Date of Award

Spring 2006

Document Type

Restricted Thesis

Terms of Use

© 2006 Saurav Dhital. All rights reserved. Access to this work is restricted to users within the Swarthmore College network and may only be used for non-commercial, educational, and research purposes. Sharing with users outside of the Swarthmore College network is expressly prohibited. For all other uses, including reproduction and distribution, please contact the copyright holder.

Degree Name

Bachelor of Arts

Department

Physics & Astronomy Department

First Advisor

Eric L.N. Jensen

Abstract

Most close binary T Tauri stars are surrounded by circumbinary disks similar to the protoplanetary disks seen around young single stars. In the case of binaries, however, theory predicts that the time-varying gravitational perturbations of the disk from an eccentric binary should cause the accretion to vary in time with the binary orbit. Such pulsed accretion may be visible as periodic photometric variations. We report the photometric monitoring of the young spectroscopic binary UZ Tau E conducted during 2004-05 and 2005-06 seasons using the 0.6-m Perkin Telescope at Wesleyan University. The brightness of the system was found to vary periodically with an amplitude of 0.6 magnitudes and at the orbital period of ~ 19 days.

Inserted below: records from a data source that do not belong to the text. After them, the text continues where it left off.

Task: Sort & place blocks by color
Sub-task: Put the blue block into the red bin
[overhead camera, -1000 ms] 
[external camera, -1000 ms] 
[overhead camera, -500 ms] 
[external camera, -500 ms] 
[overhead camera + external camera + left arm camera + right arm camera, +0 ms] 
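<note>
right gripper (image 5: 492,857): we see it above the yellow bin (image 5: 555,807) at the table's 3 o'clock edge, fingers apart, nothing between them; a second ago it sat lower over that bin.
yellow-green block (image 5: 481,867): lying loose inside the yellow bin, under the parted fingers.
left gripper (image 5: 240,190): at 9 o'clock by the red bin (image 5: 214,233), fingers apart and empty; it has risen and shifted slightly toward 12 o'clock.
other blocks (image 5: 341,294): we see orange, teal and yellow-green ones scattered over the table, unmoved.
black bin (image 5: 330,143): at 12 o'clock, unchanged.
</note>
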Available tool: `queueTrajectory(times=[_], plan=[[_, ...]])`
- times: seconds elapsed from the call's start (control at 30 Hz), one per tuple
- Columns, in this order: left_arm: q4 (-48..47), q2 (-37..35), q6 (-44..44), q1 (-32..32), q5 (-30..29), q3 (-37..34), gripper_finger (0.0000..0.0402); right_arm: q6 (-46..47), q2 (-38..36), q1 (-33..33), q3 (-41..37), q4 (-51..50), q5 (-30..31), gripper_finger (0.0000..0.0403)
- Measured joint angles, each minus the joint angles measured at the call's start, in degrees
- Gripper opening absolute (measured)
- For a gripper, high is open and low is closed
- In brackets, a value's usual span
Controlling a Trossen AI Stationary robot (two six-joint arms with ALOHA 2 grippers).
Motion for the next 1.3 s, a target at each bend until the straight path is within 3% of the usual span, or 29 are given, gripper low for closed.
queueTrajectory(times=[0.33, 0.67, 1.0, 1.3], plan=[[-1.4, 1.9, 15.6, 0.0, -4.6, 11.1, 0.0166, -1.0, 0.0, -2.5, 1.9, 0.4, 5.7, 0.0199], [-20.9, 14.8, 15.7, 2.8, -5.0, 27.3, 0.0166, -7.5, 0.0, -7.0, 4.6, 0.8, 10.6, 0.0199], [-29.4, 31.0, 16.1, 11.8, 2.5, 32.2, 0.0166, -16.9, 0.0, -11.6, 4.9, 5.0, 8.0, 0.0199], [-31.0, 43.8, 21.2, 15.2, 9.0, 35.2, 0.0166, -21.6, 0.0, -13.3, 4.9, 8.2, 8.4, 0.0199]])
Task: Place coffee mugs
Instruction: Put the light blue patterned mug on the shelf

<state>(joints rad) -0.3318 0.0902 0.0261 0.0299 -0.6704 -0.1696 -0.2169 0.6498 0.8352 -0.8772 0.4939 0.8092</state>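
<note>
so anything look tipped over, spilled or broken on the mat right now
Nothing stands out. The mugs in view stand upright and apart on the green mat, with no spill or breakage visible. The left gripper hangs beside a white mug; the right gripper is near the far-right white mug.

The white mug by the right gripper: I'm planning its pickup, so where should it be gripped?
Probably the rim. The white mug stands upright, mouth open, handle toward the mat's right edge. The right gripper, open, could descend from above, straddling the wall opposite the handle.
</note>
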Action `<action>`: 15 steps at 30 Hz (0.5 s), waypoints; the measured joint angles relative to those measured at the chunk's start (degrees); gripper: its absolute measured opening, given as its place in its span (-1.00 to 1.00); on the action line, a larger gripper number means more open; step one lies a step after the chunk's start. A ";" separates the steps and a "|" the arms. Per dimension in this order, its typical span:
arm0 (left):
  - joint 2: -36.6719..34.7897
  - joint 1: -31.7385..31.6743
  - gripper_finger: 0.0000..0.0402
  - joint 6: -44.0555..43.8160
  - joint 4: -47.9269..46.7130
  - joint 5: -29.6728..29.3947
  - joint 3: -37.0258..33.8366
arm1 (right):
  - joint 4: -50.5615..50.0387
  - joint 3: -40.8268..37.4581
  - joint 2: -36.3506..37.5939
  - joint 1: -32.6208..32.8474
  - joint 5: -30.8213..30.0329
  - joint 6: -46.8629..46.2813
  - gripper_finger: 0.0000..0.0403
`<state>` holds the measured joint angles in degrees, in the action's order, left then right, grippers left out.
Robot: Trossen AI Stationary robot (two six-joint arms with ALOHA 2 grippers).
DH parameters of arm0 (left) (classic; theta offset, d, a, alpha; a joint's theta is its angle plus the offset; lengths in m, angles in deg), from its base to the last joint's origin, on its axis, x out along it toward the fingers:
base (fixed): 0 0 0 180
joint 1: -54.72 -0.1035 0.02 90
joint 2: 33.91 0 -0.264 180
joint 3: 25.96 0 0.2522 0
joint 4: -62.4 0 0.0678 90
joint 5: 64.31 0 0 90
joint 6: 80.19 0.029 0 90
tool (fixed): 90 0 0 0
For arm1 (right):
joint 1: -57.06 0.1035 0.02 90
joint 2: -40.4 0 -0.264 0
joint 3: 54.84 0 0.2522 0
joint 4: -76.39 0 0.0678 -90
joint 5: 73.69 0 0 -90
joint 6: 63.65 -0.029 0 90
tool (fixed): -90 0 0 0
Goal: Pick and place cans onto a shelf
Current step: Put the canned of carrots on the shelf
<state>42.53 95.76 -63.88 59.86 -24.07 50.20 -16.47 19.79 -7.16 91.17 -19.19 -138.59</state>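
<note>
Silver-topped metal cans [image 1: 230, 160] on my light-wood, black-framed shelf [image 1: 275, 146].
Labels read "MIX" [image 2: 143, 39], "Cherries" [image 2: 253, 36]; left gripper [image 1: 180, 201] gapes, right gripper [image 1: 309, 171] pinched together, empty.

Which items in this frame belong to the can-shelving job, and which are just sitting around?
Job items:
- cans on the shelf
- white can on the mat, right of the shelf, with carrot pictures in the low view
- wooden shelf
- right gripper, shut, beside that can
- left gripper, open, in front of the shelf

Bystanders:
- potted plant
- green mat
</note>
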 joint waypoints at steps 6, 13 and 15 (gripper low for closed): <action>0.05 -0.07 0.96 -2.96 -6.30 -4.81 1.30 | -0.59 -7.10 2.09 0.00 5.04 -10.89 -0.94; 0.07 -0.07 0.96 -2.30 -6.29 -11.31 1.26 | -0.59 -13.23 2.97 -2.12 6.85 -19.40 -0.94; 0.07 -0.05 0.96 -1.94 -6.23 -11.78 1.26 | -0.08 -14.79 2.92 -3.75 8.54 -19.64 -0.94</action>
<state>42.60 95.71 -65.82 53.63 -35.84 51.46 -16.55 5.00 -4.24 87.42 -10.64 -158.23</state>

This periodicity is especially pronounced in the first season. The light curve of UZ Tau E shows a broad peak at orbital phase of 0.6-0.8, consistent with predictions by Artymowicz and Lubow (1996) for a binary system with a low orbital eccentricity. Our observations for the first season match accretion rate onto the secondary star (as calculated by Artymowicz and Lubow (1996) more closely leading us to think that the primary might have been hidden to us. Similar variations have been seen in DQ Tau for the high-eccentricity case (Mathieu et al. 1997) but not for another high-eccentricity system, AK Sco (Alencar et al. 2003). We think the higher luminosity and age of AK Sco along with its larger stochastic variability might be a reason for the apparent absence of periodicity. Our findings support the theoretical prediction that material can stream across the gap between circumbinary and circumstellar disks in a binary system, potentially lengthening the planet-forming timescale in such systems.